Рита снисходительно улыбнулась:
— Яне хочу вступать с тобой в дискуссию. Ты, в отличие от меня, специально не изучал этот предмет. Есть вещи, которые приняты сегодня во всем мире. Истина заключается в том, что ценность творчества Меламеда относительна и может меняться — в соответствии с изменением вкусов и концепций.

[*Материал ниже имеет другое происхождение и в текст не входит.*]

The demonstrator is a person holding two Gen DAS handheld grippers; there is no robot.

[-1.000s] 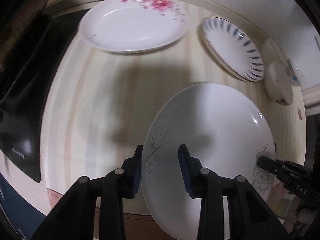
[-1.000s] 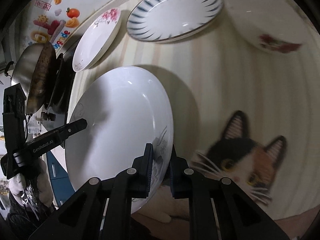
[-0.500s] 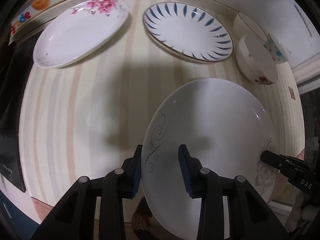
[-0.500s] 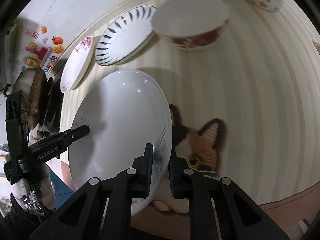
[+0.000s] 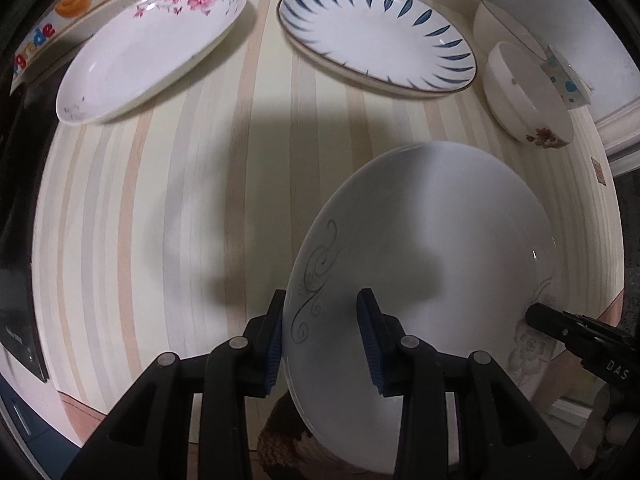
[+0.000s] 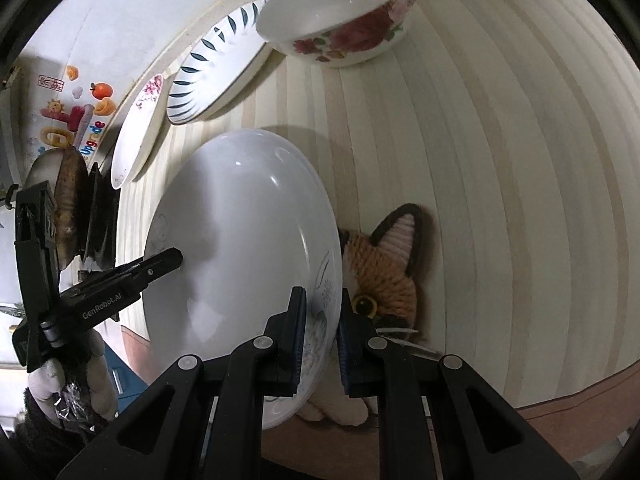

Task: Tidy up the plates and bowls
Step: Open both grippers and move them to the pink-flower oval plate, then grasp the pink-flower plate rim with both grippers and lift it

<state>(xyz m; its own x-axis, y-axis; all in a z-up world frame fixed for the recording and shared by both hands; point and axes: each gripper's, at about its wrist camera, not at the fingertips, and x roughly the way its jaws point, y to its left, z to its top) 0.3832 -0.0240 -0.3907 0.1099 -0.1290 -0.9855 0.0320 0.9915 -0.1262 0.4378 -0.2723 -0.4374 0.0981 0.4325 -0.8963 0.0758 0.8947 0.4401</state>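
Both grippers hold 1 large white plate (image 5: 432, 264) with grey swirls over the striped counter (image 5: 168, 184). The left gripper (image 5: 322, 336) is closed narrowly on the plate's near left rim, 1 pad on each face. The right gripper (image 6: 322, 332) pinches the opposite rim, by the grey flower print, its jaws almost together. The plate sits tilted above the counter, over a cat-face mat (image 6: 386, 276). Toward the wall lie 2 more plates: 1 with pink flowers (image 5: 152, 44) and 1 with blue dashes (image 5: 376, 36), apart from each other. Beside the blue one stands a white bowl with red roses (image 6: 340, 16), with 2 other bowls behind it.
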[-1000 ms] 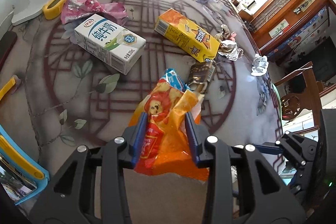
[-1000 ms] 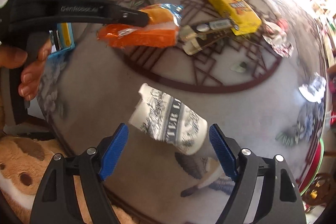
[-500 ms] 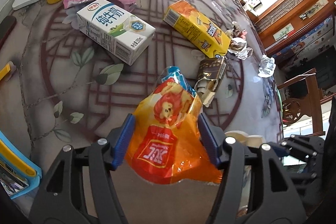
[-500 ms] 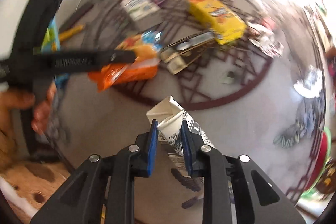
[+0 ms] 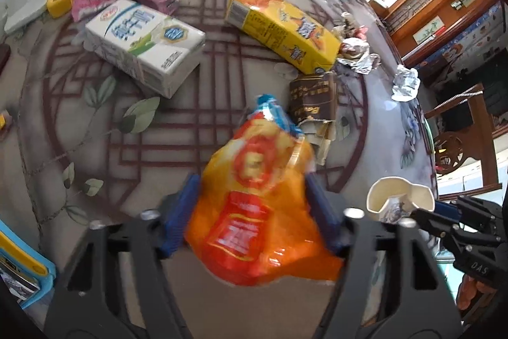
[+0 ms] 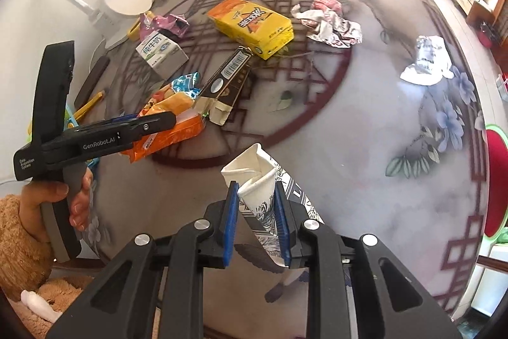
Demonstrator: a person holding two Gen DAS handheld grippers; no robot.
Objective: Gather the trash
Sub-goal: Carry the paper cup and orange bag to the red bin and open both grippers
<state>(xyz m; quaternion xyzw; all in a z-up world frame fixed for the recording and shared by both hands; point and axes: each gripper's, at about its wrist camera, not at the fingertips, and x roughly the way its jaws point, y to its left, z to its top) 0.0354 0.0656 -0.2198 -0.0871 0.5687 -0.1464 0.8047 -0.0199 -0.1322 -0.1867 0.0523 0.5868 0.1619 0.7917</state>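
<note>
Two pieces of trash are off the table (image 6: 365,148) at once, one per hand, likely so both can go to a bin in a single trip; no bin shows in either view. The right gripper (image 6: 256,196) is clamped tight on a paper cup (image 6: 254,167), squashing its printed wall flat between the blue pads while the folded rim sticks out ahead, a firm pinch that suits something so light and crushable. The left gripper (image 5: 250,183) has an orange snack bag (image 5: 254,212) between its pads; its jaws have just been closing a little, and they press the puffy sides, standing wide because the bag is bulky. Both loads hang at the near edge, the bag to the left of the cup. Much remains farther out: a milk carton (image 5: 143,43), a yellow box (image 5: 282,30), a dark brown box (image 5: 314,97) and foil wrappers (image 6: 330,24) far right
</note>
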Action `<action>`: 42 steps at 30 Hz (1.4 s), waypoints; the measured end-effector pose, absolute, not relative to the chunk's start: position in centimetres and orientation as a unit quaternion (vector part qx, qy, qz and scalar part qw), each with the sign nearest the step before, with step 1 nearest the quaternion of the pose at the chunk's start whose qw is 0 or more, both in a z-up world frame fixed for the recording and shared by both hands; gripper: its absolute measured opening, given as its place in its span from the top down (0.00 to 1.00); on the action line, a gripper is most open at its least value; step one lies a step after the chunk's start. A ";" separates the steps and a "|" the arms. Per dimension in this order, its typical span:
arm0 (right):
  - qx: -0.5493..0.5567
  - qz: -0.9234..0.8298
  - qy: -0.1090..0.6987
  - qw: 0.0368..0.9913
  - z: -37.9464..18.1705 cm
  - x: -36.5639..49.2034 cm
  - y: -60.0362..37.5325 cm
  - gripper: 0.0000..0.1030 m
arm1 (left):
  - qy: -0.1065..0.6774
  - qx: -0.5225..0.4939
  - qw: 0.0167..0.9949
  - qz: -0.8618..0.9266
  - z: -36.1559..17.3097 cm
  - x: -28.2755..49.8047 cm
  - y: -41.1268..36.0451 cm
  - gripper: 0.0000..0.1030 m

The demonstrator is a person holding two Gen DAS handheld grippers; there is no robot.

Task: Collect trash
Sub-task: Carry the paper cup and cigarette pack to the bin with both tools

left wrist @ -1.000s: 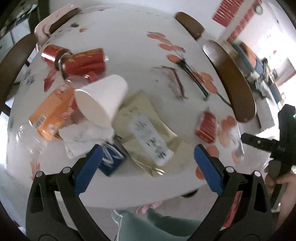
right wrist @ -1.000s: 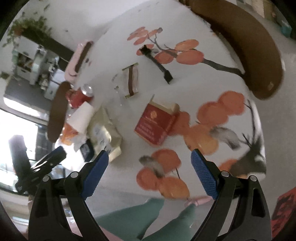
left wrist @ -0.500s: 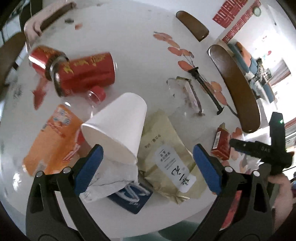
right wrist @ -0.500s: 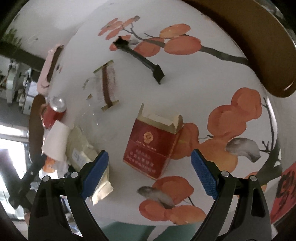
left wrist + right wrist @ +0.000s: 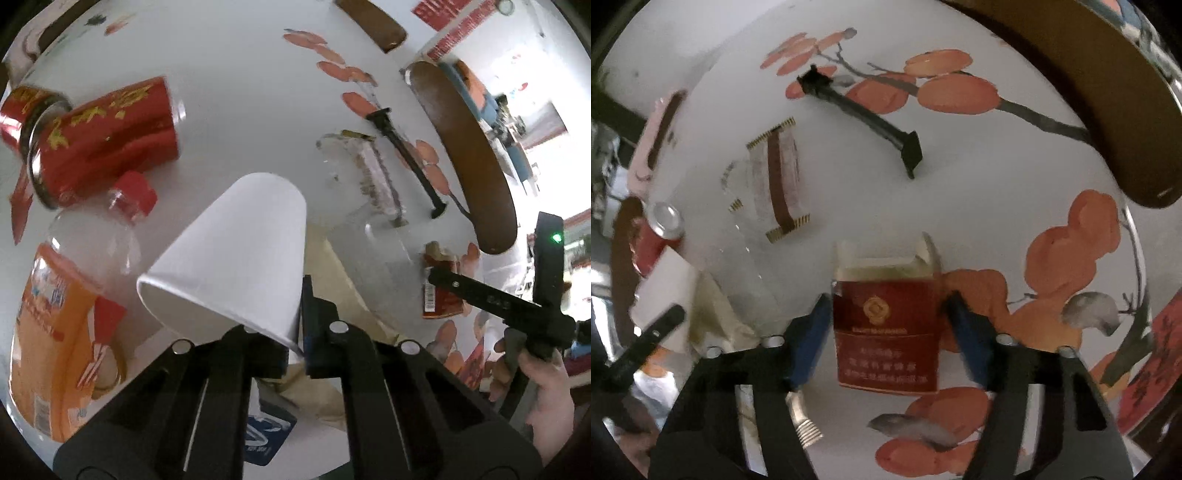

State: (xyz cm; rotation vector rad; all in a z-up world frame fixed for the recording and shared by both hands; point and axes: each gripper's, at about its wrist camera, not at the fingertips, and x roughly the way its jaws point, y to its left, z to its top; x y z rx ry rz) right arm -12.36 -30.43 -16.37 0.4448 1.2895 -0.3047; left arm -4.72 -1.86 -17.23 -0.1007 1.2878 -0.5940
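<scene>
In the left wrist view, a cup (image 5: 236, 254) lies on its side on the table (image 5: 240, 92), mouth toward the camera, its rim between the fingers of the left gripper (image 5: 295, 350). Left of it lies a bottle (image 5: 70, 314), cap pointing away. Behind the bottle lie two cans (image 5: 107, 136), one partly behind the other. Under the cup's right side lies a pouch (image 5: 347, 291). Right of it lies a wrapper (image 5: 376, 177), then a tool (image 5: 406, 151).

In the right wrist view, a carton (image 5: 886, 325) lies on the table between the fingers of the right gripper (image 5: 886, 339), open end away. The wrapper (image 5: 779, 184) lies behind and left of it, the tool (image 5: 864, 118) behind it.
</scene>
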 end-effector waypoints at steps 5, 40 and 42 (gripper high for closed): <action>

— Я не верю этому. Я не верю в пустые идеи. Это просто суесловие. Ценность творчества Меламеда абсолютна. Был он выдающимся певцом или нет — это уже вопрос оценки. Да, оценка может быть ошибочной, вполне вероятно, не все с ней согласятся. Но в любом случае есть абсолютное мерило ценностей. Ты не убедишь меня, что кантата Баха, которую мы слышали сегодня вечером, перестанет быть прекрасной через тысячу лет, даже если после всемирной катастрофы от человечества останутся всего несколько охотников за антилопами, бегающих голыми по пескам. В том и заключается особый талант Баха, его изумительный Божий дар. Его кантата будет и тогда столь же совершенной, как и в момент создания.
— Но ты же сам знаешь, что Баха не так уж ценили в его время, что признание пришло позже.
— Это только усиливает мои аргументы: нет связи между ошибочной оценкой, какой бы общепринятой она ни была, и подлинной ценностью вещи. И я верю, что пение Меламеда — то, как он слышал музыку и исполнял ее, — прекрасно по самым строгим меркам.
— Человеческие критерии…
— У нас нет других! Его записи останутся навечно, ты сама сказала, и ценность их останется неизменной. Какое оправдание может быть тому, кто пытается извратить их истинную сущность? И в то же время, какое оправдание будет тому, кто пытается извратить другие стороны его жизни?